The fact that you only seem to have one panel mounted radio and no audio select box seems to suggest you're flying a fairly low-capability aircraft. Not one that's designed to fly the "high seas" such as the Atlantic or worse. At the very least, such a setup would not fulfill IFR requirements.

All of mainland Europe, and a fair amount of places beyond that, have 100% ATC coverage on 121.5, and those ATC units will be able to handle an aircraft in distress much better than you can from your aircraft. (Assuming the aircraft in distress isn't being handled on the FIS/ATC/whatever frequency it's already on in the first place.)

Furthermore, if ATC does need your help in dealing with an emergency of somebody else, and they know you're there (either from a position report or from a mode-C return) they will contact you anyway. Usually on the top-three of most likely frequencies you could be on. Which makes an excellent case for monitoring the FIS frequency, or the ATC frequency of nearby airspace (and squawking the appropriate "monitoring" squawk if appropriate).

So why would you want the distraction of listening in continuously on 121.5? Particularly if it means messing about with lots of cabling, converters, battery chargers/power cables and whatnot.

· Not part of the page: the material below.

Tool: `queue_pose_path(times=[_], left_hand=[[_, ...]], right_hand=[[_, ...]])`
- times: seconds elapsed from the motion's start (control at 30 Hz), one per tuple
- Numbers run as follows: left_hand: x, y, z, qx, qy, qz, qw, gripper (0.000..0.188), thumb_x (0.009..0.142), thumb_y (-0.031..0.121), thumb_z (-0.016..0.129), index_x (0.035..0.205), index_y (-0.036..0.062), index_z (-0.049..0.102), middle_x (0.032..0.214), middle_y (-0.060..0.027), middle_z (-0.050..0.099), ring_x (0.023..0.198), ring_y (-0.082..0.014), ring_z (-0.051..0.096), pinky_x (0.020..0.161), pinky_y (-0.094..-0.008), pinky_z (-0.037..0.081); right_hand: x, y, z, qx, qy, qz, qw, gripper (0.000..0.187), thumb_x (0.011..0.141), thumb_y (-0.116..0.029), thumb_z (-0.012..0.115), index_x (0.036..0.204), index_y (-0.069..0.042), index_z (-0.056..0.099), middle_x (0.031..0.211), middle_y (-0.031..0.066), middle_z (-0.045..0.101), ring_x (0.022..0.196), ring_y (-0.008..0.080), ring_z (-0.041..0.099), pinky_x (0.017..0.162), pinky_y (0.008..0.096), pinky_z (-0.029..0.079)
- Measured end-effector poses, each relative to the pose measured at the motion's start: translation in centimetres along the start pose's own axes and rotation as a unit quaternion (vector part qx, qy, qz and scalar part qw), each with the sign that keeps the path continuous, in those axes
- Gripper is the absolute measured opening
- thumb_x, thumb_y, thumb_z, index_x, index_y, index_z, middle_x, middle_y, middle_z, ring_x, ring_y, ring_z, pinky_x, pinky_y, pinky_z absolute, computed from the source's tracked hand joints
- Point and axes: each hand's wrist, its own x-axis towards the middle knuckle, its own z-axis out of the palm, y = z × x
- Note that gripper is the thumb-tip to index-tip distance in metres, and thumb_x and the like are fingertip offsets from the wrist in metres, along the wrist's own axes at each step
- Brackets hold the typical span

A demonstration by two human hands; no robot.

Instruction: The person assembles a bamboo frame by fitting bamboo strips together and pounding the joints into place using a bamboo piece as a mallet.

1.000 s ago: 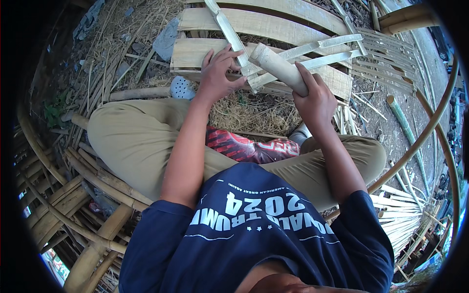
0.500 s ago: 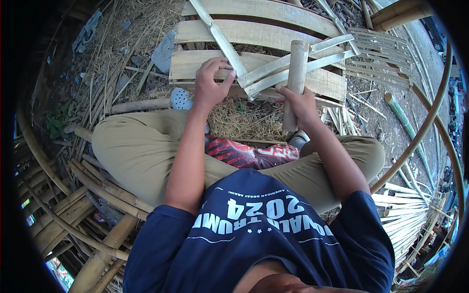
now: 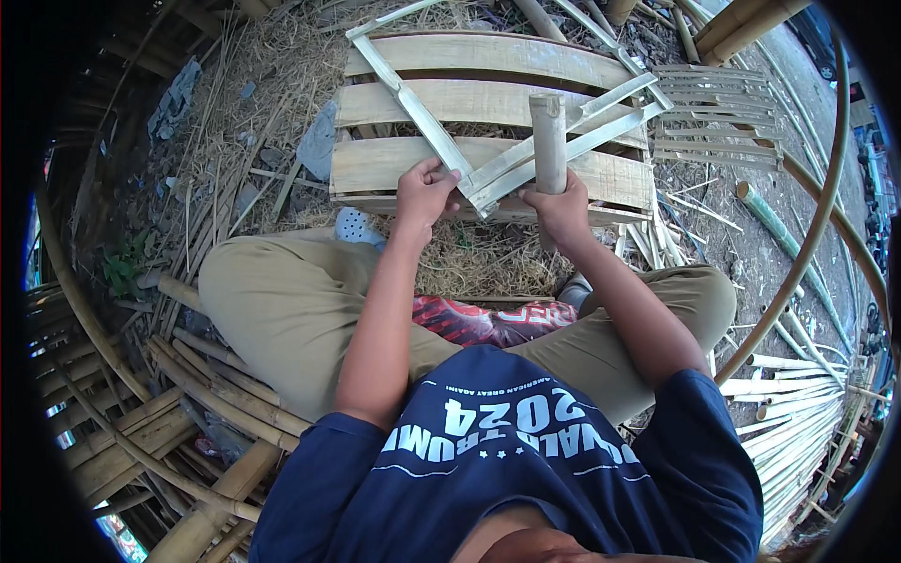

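Observation:
A frame of split bamboo strips [image 3: 413, 108] rests on a low slatted wooden platform [image 3: 601, 172], one corner pointing toward me at its near edge. My left hand [image 3: 427, 197] is closed on the left strip just beside that corner, thumb and fingers pinching it. Two more strips run from the corner toward the far right. In my right hand [image 3: 561, 208] is a short, thick bamboo stick [image 3: 548, 141], held upright with its top above the strips. The fist wraps its lower part, and the stick overlaps the right-hand strips in view; whether they touch I cannot tell.
My crossed legs [image 3: 291, 281] lie between me and the platform. A slatted bamboo panel [image 3: 718, 113] sits at the far right, near a green bamboo pole [image 3: 784, 230]. Many cut strips [image 3: 798, 422] fan out at right. Bamboo poles [image 3: 221, 399] lie at left.
My left fingers, spread beside the corner before, have closed on the left strip. The upright stick in my right hand has shifted left and tilted. The whole view has moved slightly.

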Motion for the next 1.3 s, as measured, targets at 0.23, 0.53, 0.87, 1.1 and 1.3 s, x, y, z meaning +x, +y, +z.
queue_pose_path(times=[0.23, 0.53, 0.87, 1.1, 1.3], left_hand=[[0.6, 0.4, 0.3, -0.065, -0.034, -0.004, 0.997, 0.036, 0.093, 0.003, 0.072, 0.127, -0.0026, 0.061, 0.108, -0.0084, 0.072, 0.099, -0.0185, 0.072, 0.078, -0.0336, 0.062], [1.8, 0.8, 1.3, -0.091, -0.018, -0.044, 0.995, 0.024, 0.102, 0.019, 0.064, 0.117, 0.0013, 0.065, 0.101, -0.0083, 0.072, 0.085, -0.019, 0.073, 0.072, -0.0356, 0.063], [1.9, 0.9, 2.4, -0.107, -0.035, 0.038, 0.993, 0.041, 0.101, 0.009, 0.067, 0.14, 0.0065, 0.054, 0.122, -0.0079, 0.064, 0.099, -0.0217, 0.071, 0.079, -0.0396, 0.063], [-0.4, 1.4, 5.1, -0.182, -0.028, 0.092, 0.979, 0.045, 0.103, 0.003, 0.063, 0.145, 0.0, 0.049, 0.131, -0.007, 0.059, 0.108, -0.0192, 0.067, 0.089, -0.0395, 0.064], [-3.2, 0.0, 7.0, -0.194, -0.003, 0.067, 0.979, 0.053, 0.104, 0.003, 0.063, 0.153, 0.0012, 0.044, 0.137, -0.0076, 0.055, 0.113, -0.0193, 0.065, 0.092, -0.0384, 0.063]], right_hand=[[-0.9, -3.9, -1.1, 0.193, -0.023, 0.119, 0.974, 0.038, 0.082, -0.007, 0.086, 0.111, -0.002, 0.061, 0.092, 0.0068, 0.071, 0.081, 0.0185, 0.072, 0.071, 0.0344, 0.056], [-0.3, -3.4, -2.4, 0.178, -0.013, 0.105, 0.978, 0.039, 0.081, -0.005, 0.086, 0.109, -0.002, 0.06, 0.09, 0.0094, 0.072, 0.077, 0.02, 0.071, 0.065, 0.0352, 0.056], [0.3, -3.0, -3.7, 0.2, -0.019, 0.066, 0.977, 0.042, 0.08, -0.003, 0.086, 0.112, 0.001, 0.06, 0.092, 0.0105, 0.072, 0.078, 0.0221, 0.072, 0.071, 0.0372, 0.057], [1.6, -4.3, -6.7, 0.194, -0.046, 0.092, 0.976, 0.043, 0.079, -0.002, 0.085, 0.114, 0.0, 0.06, 0.098, 0.0111, 0.071, 0.085, 0.0225, 0.072, 0.076, 0.0385, 0.056], [1.6, -5.3, -10.2, 0.15, -0.087, 0.091, 0.981, 0.055, 0.073, 0.0, 0.087, 0.122, 0.0, 0.06, 0.104, 0.0097, 0.066, 0.093, 0.0236, 0.07, 0.088, 0.0406, 0.056]])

Don't get me wrong. I think there are several good reasons to have the capability to listen to multiple frequencies at once:
- ATIS
- When in a club flyout/formation flight/photo shoot/whatever, to chat with the other aircraft in your party
- When "over the high seas" to monitor 121.5 because there might not be a ground station able to monitor that frequency with adequate coverage.

But in an aircraft that's only equipped with one COM box I really wouldn't bother listening to 121.5.

FlyingStone
16th May 2011, 23:40
What BackPacker said.

If I have one COM available, the last thing I worry is listening to 121.5 - it's nice to assist somebody in urgency/distress, but safety of your own aircraft should come first, so it's better to listen out to ATC for instructions/advice/traffiic information concering your aircraft. As for your handheld radio goes, spare it in case you have communication failure - it would be pretty embarrasing having to comply with comm-failure procedures when you have a serviceable handheld radio on board and you've instead used it to monitor 121.5, where the only messages was some air-to-air chit chat.

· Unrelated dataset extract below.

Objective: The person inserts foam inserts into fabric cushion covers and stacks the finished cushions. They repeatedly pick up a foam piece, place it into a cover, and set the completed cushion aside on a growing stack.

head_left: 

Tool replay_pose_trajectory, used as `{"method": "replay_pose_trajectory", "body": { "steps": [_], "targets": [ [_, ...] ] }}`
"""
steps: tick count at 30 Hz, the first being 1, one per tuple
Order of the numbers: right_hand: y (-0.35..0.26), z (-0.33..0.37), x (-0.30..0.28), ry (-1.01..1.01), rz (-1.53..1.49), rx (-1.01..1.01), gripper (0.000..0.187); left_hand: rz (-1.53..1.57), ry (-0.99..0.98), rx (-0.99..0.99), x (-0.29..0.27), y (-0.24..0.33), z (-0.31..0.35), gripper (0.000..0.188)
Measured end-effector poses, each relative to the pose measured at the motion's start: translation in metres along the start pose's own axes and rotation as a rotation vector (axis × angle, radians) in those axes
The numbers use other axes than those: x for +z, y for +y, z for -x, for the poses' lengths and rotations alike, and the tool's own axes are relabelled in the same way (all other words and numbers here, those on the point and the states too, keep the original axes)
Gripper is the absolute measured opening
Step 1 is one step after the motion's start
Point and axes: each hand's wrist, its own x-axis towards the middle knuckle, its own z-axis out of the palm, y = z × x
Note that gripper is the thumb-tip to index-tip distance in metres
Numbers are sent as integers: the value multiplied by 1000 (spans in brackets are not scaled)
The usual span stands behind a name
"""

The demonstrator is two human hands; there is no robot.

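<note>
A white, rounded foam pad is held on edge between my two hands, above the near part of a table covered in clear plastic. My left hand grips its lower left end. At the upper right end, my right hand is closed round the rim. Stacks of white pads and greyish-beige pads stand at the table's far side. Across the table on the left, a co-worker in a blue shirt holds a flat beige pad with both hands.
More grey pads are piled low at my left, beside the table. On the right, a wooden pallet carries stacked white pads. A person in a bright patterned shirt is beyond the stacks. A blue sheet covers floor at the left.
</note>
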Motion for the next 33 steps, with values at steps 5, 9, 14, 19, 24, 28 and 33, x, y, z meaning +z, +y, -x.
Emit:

Beside the fact that BackPacker written about FIS having much greater coverage on 121.5 and direction finding capabilities, you have to be aware that VHF communication is based on line-of-sight principle. So basically, if you don't have the aircraft in distress in line of sight, listening on 121.5 doesn't help a thing. For example, if you're flying through tight valley (below sorrounding peaks) - the only traffic on 121.5 you'll hear is from previous turn to the next turn - not very usefuly, isn't it?

I think it's better to leave listening 121.5 to transport aircraft, which have 3 VHF stations and usually one of them is tuned to 121.5 - being high in the sky they have a lot greater coverage, so they will most probably (if transmitter is working quite OK) hear any traffic on 121.5 in excess of 200NM. Of course, if you have two VHF COM stations and you don't need the second one for ATIS/weather/listening to overflying small airfields - do set it to 121.5, but in your case I believe it's just too much workload with barely noticable effect on overall flight safety, if any at all.

Red Top Comanche
17th May 2011, 07:06
Give the guy a break.

I use multi com boxes, not for 121.5 but when I need to monitor or talk to more than one station. There are lots of times its a benifit, such as working with London Info and getting near Headcorn, I like to listen in, to see if they are throwing sky lemming out of planes or crossing Lutons zone and need to call Panshanger before I am in their zone but also need to listen to Luton as I am still in their zone, even after sign off..

As long as you can cope with two boxes, it can only be a benifit.

Good luck :)

Rod1
17th May 2011, 07:25
Just out of interest, what do you fly and what is the radio fit? On most club aircraft you will have two radios and a both option on the audio panel. This facility will allow you to listen two frequencies at once. Apologies if I just insulted your inelegance!